EXERCISE DESCRIPTION: Below is a listing. Quote from it, exactly, the lines from the one containing "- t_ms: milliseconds" down to the one containing "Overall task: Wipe", both ends included, and nothing else.

RECORD EXCERPTS:
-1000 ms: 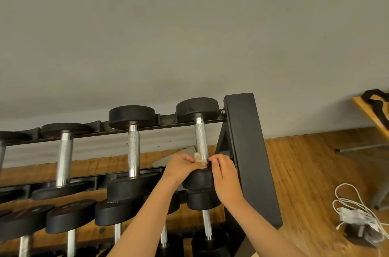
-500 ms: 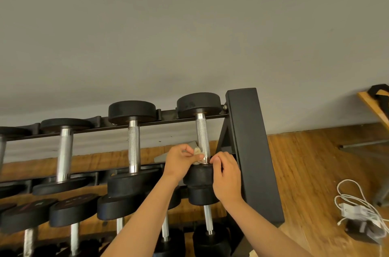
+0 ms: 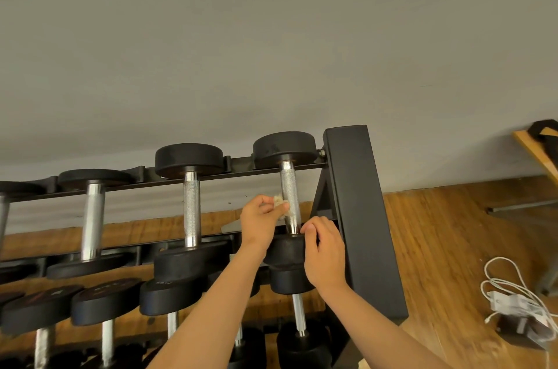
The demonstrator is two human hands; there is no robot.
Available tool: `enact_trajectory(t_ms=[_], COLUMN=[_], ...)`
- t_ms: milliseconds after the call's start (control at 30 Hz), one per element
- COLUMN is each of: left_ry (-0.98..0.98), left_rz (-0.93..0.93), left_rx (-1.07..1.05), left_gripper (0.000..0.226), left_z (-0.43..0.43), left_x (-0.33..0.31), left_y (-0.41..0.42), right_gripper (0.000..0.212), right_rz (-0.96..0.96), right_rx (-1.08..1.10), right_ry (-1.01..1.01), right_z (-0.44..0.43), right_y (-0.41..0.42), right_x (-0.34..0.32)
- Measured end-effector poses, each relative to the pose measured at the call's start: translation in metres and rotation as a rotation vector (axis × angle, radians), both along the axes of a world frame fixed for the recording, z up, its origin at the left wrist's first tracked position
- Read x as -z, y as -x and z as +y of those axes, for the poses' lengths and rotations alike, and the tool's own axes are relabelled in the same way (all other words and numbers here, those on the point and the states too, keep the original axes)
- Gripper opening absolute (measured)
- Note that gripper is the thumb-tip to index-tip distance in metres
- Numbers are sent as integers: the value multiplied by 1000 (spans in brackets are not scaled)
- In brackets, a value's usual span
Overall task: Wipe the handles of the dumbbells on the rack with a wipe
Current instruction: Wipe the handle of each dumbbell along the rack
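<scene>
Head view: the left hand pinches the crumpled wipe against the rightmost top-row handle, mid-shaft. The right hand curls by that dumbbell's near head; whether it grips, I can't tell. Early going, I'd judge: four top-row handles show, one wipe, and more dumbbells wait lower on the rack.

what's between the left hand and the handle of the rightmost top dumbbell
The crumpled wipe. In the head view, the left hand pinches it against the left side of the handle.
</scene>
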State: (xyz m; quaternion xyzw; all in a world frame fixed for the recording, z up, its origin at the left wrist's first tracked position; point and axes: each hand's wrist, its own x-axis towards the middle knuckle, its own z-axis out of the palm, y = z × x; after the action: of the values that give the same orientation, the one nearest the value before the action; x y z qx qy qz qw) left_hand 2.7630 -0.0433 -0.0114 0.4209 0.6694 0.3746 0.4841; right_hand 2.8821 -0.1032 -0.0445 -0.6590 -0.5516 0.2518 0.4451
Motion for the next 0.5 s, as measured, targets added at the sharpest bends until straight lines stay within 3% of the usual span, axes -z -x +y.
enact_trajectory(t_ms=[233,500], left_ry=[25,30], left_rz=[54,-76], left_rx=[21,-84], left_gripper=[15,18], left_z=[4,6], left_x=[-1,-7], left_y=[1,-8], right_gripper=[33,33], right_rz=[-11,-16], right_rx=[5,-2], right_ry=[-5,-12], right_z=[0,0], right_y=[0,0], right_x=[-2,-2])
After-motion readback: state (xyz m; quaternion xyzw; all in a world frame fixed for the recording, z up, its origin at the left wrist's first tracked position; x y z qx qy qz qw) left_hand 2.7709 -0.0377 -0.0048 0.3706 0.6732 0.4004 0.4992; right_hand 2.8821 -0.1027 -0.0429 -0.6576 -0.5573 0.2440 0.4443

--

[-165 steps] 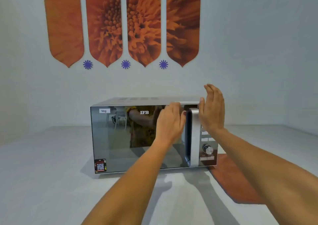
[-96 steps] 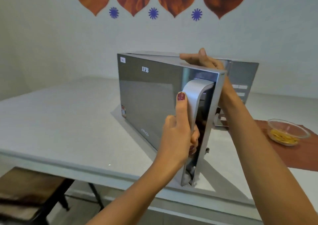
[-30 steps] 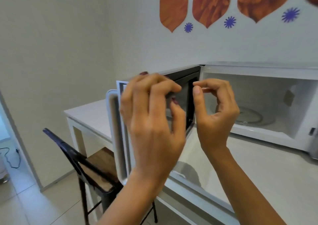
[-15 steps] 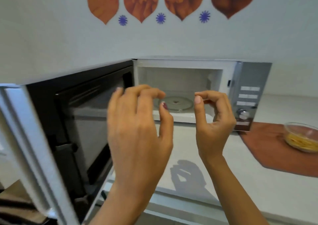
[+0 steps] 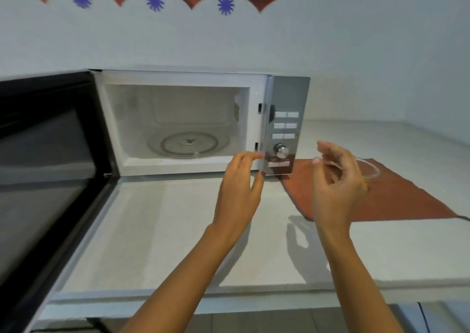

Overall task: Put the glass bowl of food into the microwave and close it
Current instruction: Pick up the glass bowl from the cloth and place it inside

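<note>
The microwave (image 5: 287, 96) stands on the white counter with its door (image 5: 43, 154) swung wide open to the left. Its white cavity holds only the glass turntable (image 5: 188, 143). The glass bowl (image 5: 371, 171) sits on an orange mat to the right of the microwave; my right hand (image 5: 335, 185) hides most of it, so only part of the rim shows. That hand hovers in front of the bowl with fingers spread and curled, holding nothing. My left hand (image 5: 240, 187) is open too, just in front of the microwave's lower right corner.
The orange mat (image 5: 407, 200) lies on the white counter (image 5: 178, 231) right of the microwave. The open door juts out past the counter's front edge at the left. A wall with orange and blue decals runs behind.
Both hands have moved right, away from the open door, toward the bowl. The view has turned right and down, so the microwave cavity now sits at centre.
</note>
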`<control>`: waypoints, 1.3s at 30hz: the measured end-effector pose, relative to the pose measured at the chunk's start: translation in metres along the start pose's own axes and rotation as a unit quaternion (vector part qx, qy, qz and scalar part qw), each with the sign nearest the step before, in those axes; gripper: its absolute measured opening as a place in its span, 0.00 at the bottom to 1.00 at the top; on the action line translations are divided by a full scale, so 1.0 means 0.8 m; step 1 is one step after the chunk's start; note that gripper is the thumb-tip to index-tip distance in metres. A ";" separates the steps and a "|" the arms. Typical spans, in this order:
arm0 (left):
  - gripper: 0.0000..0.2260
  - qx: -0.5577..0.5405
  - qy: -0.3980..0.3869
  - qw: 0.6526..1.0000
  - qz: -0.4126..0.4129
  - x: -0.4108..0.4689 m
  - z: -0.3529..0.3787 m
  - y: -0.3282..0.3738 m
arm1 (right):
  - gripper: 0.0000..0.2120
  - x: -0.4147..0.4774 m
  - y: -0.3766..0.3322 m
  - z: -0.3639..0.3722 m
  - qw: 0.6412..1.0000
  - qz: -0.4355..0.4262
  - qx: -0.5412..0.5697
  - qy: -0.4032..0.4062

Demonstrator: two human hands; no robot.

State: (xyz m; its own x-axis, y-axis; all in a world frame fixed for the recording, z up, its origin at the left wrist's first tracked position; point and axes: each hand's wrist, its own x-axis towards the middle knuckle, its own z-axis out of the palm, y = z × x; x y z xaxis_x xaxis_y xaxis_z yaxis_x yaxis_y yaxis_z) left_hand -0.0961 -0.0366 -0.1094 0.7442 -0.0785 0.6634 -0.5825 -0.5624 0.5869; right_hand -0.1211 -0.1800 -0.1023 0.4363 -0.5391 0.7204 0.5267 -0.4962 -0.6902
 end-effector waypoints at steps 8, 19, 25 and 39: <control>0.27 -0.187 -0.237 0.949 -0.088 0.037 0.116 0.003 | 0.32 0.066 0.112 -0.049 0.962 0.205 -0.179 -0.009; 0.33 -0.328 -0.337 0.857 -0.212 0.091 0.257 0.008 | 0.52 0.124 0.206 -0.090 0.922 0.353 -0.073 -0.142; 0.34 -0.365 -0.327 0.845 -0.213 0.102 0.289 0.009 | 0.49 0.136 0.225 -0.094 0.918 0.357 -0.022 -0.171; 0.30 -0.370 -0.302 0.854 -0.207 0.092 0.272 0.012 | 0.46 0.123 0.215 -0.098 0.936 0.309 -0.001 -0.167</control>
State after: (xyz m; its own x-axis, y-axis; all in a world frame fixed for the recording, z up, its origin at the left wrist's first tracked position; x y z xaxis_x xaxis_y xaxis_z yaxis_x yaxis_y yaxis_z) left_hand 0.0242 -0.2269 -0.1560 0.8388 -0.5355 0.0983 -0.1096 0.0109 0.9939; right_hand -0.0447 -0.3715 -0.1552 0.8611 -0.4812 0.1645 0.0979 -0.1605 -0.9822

RESPONSE AREA:
- t_ms: milliseconds after the call's start (control at 30 Hz), one per element
- COLUMN is each of: left_ry (-0.98..0.98), left_rz (-0.93..0.93), left_rx (-1.07..1.05), left_gripper (0.000..0.226), left_z (-0.43..0.43), left_x (-0.33..0.31), left_y (-0.41..0.42), right_gripper (0.000..0.212), right_rz (-0.96..0.96), right_rx (-1.08..1.10), right_ry (-1.01..1.01), right_z (-0.44..0.43), right_y (-0.41..0.42), right_x (-0.34..0.32)
- Measured end-effector poses, each relative to the pose measured at the call's start: translation in metres and rotation as a rotation vector (axis × angle, radians), both along the axes of a world frame fixed for the recording, z up, its origin at the left wrist's first tracked position
- Read x as -z, y as -x and z as +y of those axes, for the poses' lengths and rotations alike, and the tool's own axes are relabelled in the same way (all other words and numbers here, those on the point and the states too, keep the original axes)
- Gripper opening absolute (measured)
- Note that gripper is the thumb-tip to index-tip distance in metres
- Numbers are sent as integers: the value multiplied by 1000 (spans in brackets are not scaled)
- In brackets, a value's usual span
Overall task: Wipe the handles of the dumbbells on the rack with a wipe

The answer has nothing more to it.